The script was about a resettled Cambodian dance teacher, Penn Savath, whose past and present merge when the former Khmer Rouge officer responsible for butchering Penn’s family and dance class in April 1975 walks into his grocery store in the United States.
Even though the story is fiction, it is based on real facts. The main theme was revenge, but it was also about a man who lost his art and then, through a weird twist of time and geography, finds it again.
When Dr Haing S Ngor gave an interview about our film project, The Man From Year Zero, to The Nation newspaper in Bangkok on September 16, 1994, I was ecstatic. I was in Bangkok, working on the script rewrite, when he was murdered in Los Angeles on February 25, 1996.

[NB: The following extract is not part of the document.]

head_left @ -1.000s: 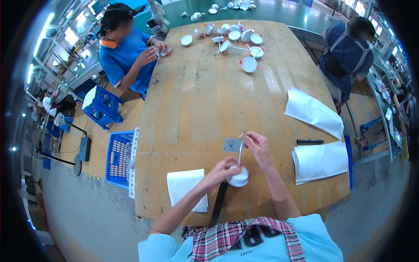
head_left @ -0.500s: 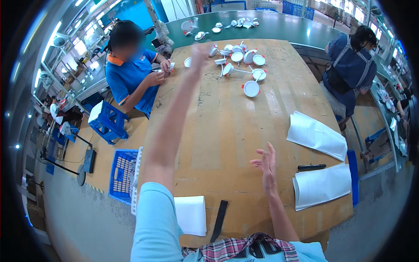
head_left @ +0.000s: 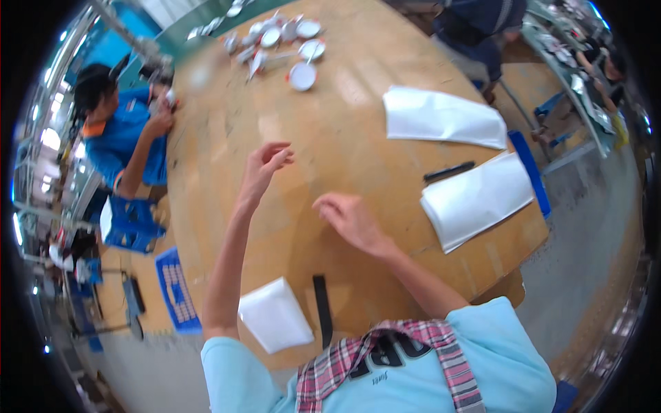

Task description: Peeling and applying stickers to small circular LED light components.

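My left hand (head_left: 265,168) is raised over the middle of the table, its fingers bent and thumb apart, with nothing visible in it. Nearer to me on the right, my right hand (head_left: 350,219) hovers with loosely bent, parted fingers and appears to hold nothing. Beyond both hands lies a heap of white round pieces (head_left: 271,36) with orange-red tabs and thin white stems or leads. The closest white disc (head_left: 303,76) lies face up at the heap's near side. Neither hand touches the pieces.
On the wooden tabletop (head_left: 303,117) are white sheets (head_left: 444,120), a second white stack (head_left: 478,199), a black pen (head_left: 449,171), a folded white sheet (head_left: 275,315) and a black strip (head_left: 322,310). A co-worker (head_left: 124,138) sits left. A blue basket (head_left: 177,292) stands beside the table.
My left hand has come back from the heap toward me. My right hand has moved inward, and its fingers have bent. The whole view has shifted and tilted.
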The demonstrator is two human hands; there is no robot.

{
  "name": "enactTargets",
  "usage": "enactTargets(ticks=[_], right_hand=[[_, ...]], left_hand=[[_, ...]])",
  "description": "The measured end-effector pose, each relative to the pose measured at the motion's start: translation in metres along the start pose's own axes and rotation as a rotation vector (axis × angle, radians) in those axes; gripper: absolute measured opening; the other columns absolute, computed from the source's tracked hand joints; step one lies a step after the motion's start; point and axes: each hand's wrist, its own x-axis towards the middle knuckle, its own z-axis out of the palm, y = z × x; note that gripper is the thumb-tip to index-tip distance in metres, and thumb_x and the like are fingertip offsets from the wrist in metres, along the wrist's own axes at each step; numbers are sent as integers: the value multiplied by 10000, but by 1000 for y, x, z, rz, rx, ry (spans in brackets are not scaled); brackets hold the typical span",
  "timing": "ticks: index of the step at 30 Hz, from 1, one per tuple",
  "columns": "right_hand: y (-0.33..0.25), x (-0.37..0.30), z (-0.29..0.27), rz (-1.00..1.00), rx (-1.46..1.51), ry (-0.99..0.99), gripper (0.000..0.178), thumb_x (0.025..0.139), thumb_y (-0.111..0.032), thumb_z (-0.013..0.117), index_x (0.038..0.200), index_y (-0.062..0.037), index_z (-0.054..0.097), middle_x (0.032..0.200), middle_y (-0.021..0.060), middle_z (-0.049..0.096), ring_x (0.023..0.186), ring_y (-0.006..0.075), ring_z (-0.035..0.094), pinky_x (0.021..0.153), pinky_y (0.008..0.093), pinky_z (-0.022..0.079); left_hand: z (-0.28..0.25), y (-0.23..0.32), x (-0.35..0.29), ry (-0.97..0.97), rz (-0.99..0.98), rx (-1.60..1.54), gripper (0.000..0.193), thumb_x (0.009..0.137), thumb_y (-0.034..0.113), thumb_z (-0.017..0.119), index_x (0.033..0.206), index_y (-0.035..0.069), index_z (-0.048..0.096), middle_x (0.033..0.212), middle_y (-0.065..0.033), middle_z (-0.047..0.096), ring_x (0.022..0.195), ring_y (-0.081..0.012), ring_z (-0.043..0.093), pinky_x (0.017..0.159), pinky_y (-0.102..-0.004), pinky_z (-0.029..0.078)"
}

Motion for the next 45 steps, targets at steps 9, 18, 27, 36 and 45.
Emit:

In a Los Angeles Times article on January 21, 2010, Kaing Guek Eav, alias Duch, recently sentenced for his participating role in Cambodia’s Khmer Rouge atrocities, claimed: “Haing Ngor was killed because he appeared in the film The Killing Fields.” Even as a conspiracy theory, there was no logic for the Khmer Rouge to kill the Academy Award winner, especially in California.
But I also doubted the official version of Haing’s murder. It was hard to fathom that such a familiar Cambodian icon could be killed resisting a crack-fuelled robbery attempt by fellow Cambodians. One month before his murder, Haing had told me that he was planning to run for office in Cambodia, and I knew he had business and property interests there.
There seemed to be more questions than answers. But all the years of pain and uncertainty would be put to rest in a small Phnom Penh bar on Street 51, called Victory.
Victory (Home of Champions) has an unusual clientele – hip-hop raised, tattooed, former Cambodian/American gang members, male and female, forcibly exiled from their American homes to Cambodia. At the Victory, old gang rivalries are set aside and new arrivals can find help, advice and even hope.
In the culture of honesty at the Victory, more of a sanctuary than a bar, the deportees do not gloss over their past, or anyone else’s. And it is here that I would learn more about the murder of a friend, that has haunted me for almost two decades.
“OG Dicer” (not his real name) is an articulate, former Cambodian gang shot-caller, with an encyclopedic knowledge of 1980s and ’90s, gangland America. Dicer was “kidnapped” by US Immigration from his home in Long Beach, California, and exiled to Cambodia “against his will” in March 2004.
Dicer tells me that he lived in the 3200 block of the Los Angeles County Jail’s gang module, in a jail cell beside Haing Ngor’s killers, Oriental Lazy Boyz Jason Chan, Tak Sun Tan and Indra Lim, where he spent two and a half years.
“I knew ‘Silent’ and ‘Solo’ since they first hit the streets. Somebody told them that Haing Ngor had a suitcase with a hundred thousand dollars in the trunk of his Mercedes, and they knew he wore a gold chain, locket and a Rolex watch. They went there to jack [rob] him.
“There wasn’t nobody big behind it. I know, because I asked them when I was the shot-caller in the gang module – they wouldn’t lie to me or the other homies.”
At the Victory, with veteran photographer Al Rockoff, the conversations range from gang violence in the school system, injustice, the struggles of re-adjusting to a foreign country and the broken hearts of Cambodian families left behind in America.
Most of the exiles feel betrayed by their punishment and speculate on why these deportations have increased under the presidency of US President Barack Obama.
“He just uses minorities to get votes,” exclaims a deportee. But what also emerges is a startling history and insight into the daily robberies, extortion, shootings and home invasions that shaped the Cambodian communities in California and created the gangs.
In hindsight, resettling war-traumatised Southeast Asian refugees into poor, violent, black and Mexican, urban neighbourhoods was probably not a good path to the American Dream, although it did work for some luckier Cambodians, like Haing Ngor.
According to Dicer, Haing Ngor’s killing did not go down well on the streets or with the other Cambodian gang members in the over-crowded, LA County Gang Module.
“We were all pissed off they’d killed a Cambodian icon. They told me they was all cracked out when they did it. Those fools didn’t even know who they killed until after they was arrested.”
Sometimes, the authorities do tell the truth. Crime, and a violent death, can often be random, and mindless. And thanks to Dicer, the death of my friend, Dr Haing S Ngor, finally makes sense.